Pero hay una parte del proceso que siempre será tuya.
Nadie puede poner un límite por ti, nadie puede tener esa conversación por ti, nadie puede conocerte por ti, nadie puede decidir cuánto tiempo más quieres permanecer en un lugar que ya no te hace sentido.
Ahí empieza la confianza en uno mismo.
Y no es el sentirse completamente seguros antes de actuar, sino descubrir que podemos tomar decisiones, equivocarnos, corregir y seguir adelante.
La confianza se construye así: usándola.
Y funciona igual en nuestra vida que dentro de una empresa.
Una limpia no sustituye una conversación pendiente con tu equipo, un amarre no reemplaza una buena propuesta de valor, ningún ritual construye la confianza de tus clientes si no existe congruencia entre lo que prometes y lo que haces.
Podemos rodearnos de personas que nos acompañen, yo creo profundamente en hacerlo.
Pero una cosa es pedir acompañamiento y otra muy distinta entregar el volante.
Tal vez sí necesitamos un amarre
Después de ver esa pared pensé que quizá el concepto del amarre no estaba tan mal, solo habría que cambiar hacia dónde lo dirigimos.
Un amarre con nosotros mismos.
Con nuestra capacidad, con nuestra intuición, con nuestras decisiones, con nuestra energía.
Cuando dejamos de esperar que algo afuera venga a resolver lo de adentro, recuperamos algo mucho más importante que una respuesta: recuperamos nuestra capacidad de elegir qué hacer con lo que nos está pasando.

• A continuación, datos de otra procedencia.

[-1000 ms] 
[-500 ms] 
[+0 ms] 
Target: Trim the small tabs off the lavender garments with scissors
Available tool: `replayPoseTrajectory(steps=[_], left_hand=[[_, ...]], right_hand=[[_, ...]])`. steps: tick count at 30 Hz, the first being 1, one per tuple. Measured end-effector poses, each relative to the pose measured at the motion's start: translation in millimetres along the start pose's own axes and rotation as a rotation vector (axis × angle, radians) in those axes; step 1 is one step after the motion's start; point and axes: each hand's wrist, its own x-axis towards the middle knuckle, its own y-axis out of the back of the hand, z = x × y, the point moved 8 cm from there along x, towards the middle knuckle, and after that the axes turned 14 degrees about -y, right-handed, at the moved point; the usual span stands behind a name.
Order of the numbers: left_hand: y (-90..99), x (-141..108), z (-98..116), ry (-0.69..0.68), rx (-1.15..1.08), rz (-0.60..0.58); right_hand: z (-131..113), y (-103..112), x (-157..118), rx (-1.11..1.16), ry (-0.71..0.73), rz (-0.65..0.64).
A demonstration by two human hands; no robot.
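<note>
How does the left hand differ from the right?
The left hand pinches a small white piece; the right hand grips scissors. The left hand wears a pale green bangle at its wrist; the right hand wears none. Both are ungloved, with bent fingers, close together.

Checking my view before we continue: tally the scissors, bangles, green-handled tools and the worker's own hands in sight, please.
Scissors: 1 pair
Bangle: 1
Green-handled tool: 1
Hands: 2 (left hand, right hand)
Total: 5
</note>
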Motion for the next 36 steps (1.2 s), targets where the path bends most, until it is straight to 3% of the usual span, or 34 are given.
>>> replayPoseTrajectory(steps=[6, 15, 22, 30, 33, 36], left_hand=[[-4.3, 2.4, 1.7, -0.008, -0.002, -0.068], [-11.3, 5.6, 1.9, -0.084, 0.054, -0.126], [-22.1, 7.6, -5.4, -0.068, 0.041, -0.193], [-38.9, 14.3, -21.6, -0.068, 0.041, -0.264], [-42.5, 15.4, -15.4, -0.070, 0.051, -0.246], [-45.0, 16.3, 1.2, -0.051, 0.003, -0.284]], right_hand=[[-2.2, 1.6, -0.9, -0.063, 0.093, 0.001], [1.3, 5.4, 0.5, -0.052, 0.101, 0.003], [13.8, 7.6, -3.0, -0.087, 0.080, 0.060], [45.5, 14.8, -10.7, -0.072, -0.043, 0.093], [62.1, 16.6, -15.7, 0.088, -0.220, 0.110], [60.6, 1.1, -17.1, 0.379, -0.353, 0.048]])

Eso es parte de lo que busco en mis procesos de coaching, no que alguien me necesite para encontrar sus respuestas, sino que aprenda a confiar cada vez más en su capacidad para encontrarlas.
No tenemos control sobre todo lo que ocurre en nuestra vida, pero sí podemos decidir dónde ponemos nuestra energía y de dónde la resuperamos.
Y para mí, ahí está el verdadero trabajo.
Nadie va a venir a salvarnos, muchas de las herramientas que estamos buscando ya están dentro de nosotros, el verdadero trabajo es volver a reconocerlas, confiar en ellas y usarlas.